Toward Hybrid Manufacturing Processes and Hybrid Materials
We envision that the future of manufacturing will be AI-enabled with hybrid design representations, hybrid processes and hybrid materials. Hybrid manufacturing approaches will combine subtractive manufacturing and additive manufacturing techniques by incorporating the widespread use of 3D printing and design tools.
Additive and subtractive manufacturing each offer certain advantages and disadvantages, so we should leverage the best aspects of both approaches to dramatically increase efficiency. For example, a hybrid planner can additively manufacture new product features. Then while printing the design, it may require some support structures to facilitate the process. Later, the AI engine can automatically direct the system how to subtract those support structures without introducing too much complexity. In other words, an AI planner can ask an additive process to deliberately add excess material knowing that a future subtractive process will remove this material. This addition and deletion of excess material may be the key step to making the design manufacturable.
We expect a similar adoption of hybrid materials. For instance, to create a composite layer of materials with current systems, each layer must be designed separately and then stitched together somehow. Such complexity creates a restrictive pain point requiring extensive design planning that drives up costs. By contrast, 3D printing systems today are moving towards being able to fabricate smoothly gradient material properties from hard to soft materials, which standard PLM software simply cannot represent.
Manufacturers can also take helpful cues from the animation industry, which deploys extreme computational power to render highly complex animated scenes for blockbuster movies. In a similar manner, material scientists can now apply animated computer graphics tools to render a high-resolution CAT scan of a patient’s femur bone, for instance. 3D printers can then replicate the resolution of that specific bone structure to manufacture it accurately. Again, the ability to represent such a precise level of detail is just not possible in current PLM software and PARC is diligently working on enabling this.

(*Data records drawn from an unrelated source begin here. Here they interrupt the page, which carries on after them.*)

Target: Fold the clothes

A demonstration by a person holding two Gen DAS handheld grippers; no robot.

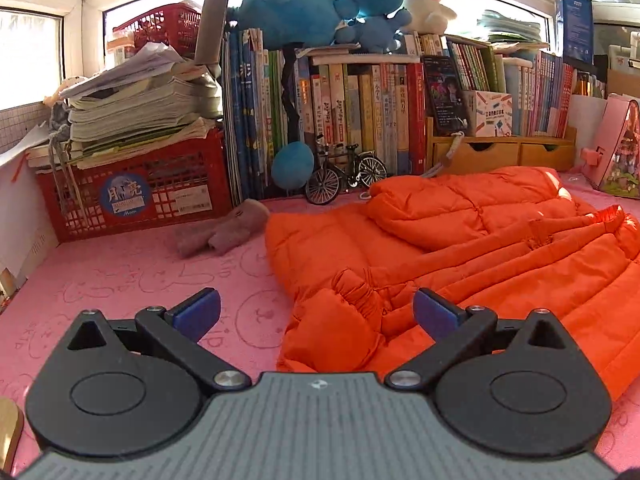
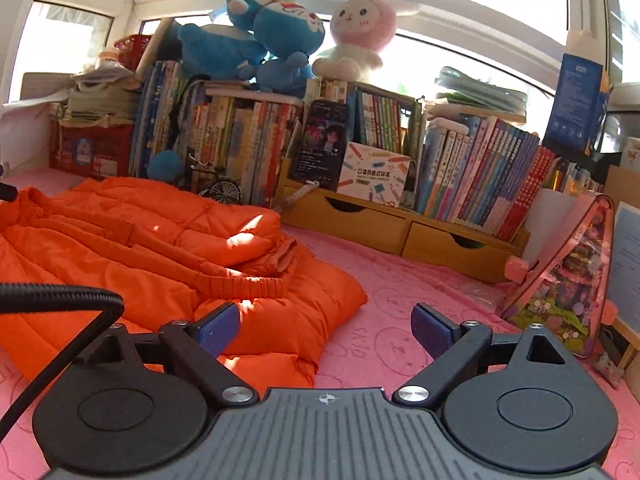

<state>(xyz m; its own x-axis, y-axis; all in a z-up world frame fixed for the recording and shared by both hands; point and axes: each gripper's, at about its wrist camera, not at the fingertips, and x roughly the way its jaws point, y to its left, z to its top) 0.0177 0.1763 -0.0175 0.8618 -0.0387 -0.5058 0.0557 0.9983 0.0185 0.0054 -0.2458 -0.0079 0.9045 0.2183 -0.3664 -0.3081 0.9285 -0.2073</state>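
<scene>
An orange puffer jacket point(image 1: 460, 248) lies on the pink cloth, with a sleeve folded across its body. In the left wrist view my left gripper point(image 1: 316, 314) hovers open over the jacket's near left corner, where a gathered cuff point(image 1: 352, 296) bunches up between the blue pads; nothing is gripped. In the right wrist view the same jacket point(image 2: 168, 248) fills the left half, its ribbed hem point(image 2: 244, 284) lying across the top. My right gripper point(image 2: 324, 330) stands open above the jacket's right corner, and its left fingertip point(image 2: 220, 326) is over the fabric.
Books point(image 1: 360, 112) line the back, with plush toys point(image 1: 320, 4) on top and wooden drawers point(image 2: 372, 224) below. A red crate point(image 1: 132, 196) with stacked papers stands at the left, beside a toy bicycle point(image 1: 344, 176) and a grey plush point(image 1: 224, 232). A pink bag point(image 2: 568, 276) leans at the right. A black cable point(image 2: 60, 300) crosses the near left.
</scene>
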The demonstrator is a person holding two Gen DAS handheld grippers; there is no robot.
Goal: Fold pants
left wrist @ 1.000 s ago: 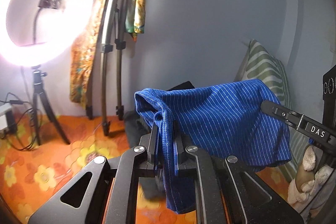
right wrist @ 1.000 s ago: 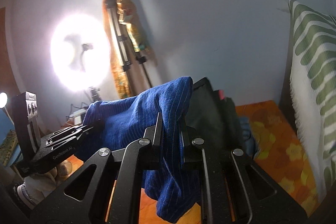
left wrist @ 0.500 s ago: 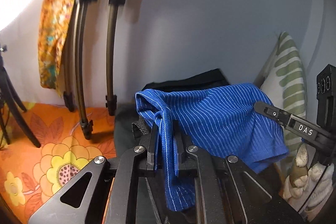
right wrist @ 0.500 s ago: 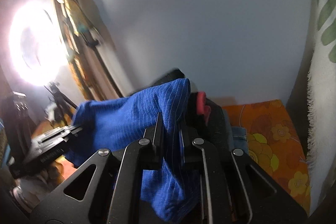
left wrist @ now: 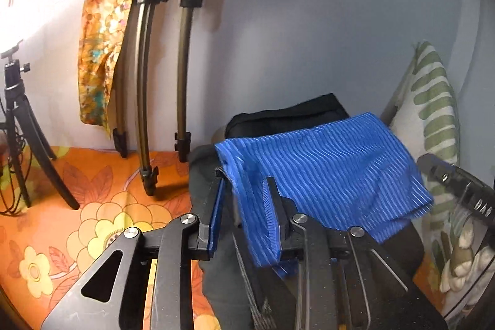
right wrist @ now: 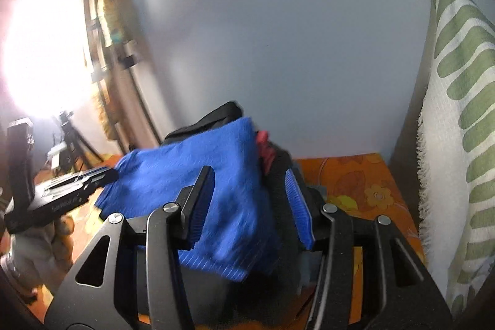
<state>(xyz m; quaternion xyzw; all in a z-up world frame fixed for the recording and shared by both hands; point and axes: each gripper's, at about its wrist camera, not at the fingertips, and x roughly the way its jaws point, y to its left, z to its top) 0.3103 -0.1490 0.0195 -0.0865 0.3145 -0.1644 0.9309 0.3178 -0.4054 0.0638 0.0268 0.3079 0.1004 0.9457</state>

We can also inspire fresh thinking by adopting AI planning tools and model-based reasoning systems. No legacy computer-aided design system today can automatically determine how to set up a tools platform and connect that geometry to model-based AI and planning. But future manufacturing systems will take in diverse 3D geometries to suggest extensive options for the creation of cost-effective designs with existing tools. In this way, we can fully grasp the material properties of original product designs and thus understand all the physics that will be required for manufacturing them.
To succeed, we will need to enhance a human engineer’s role by having our tools represent, plan, and manage complex, graded geometries and multiple length scales for materials, while asking the engineer to include domain-specific expertise and experience to curate designs efficiently. Doing this effectively will require incorporating material and manufacturing uncertainty into the physics analysis of all functional parts.
Manufacturers today face a clear need to move beyond current siloed design tools. The industry’s increasing levels of complexity will require smarter systems that can guide manufacturing decisions much earlier in the design process. What’s needed is an integrated view of all possible manufacturing options, materials and parts at the start of the design process. Artificial intelligence and material physics are quickly converging to give us that clearer picture by incorporating necessary processes and parts to drive real manufacturing innovations – at the earliest possible stages of a product’s design.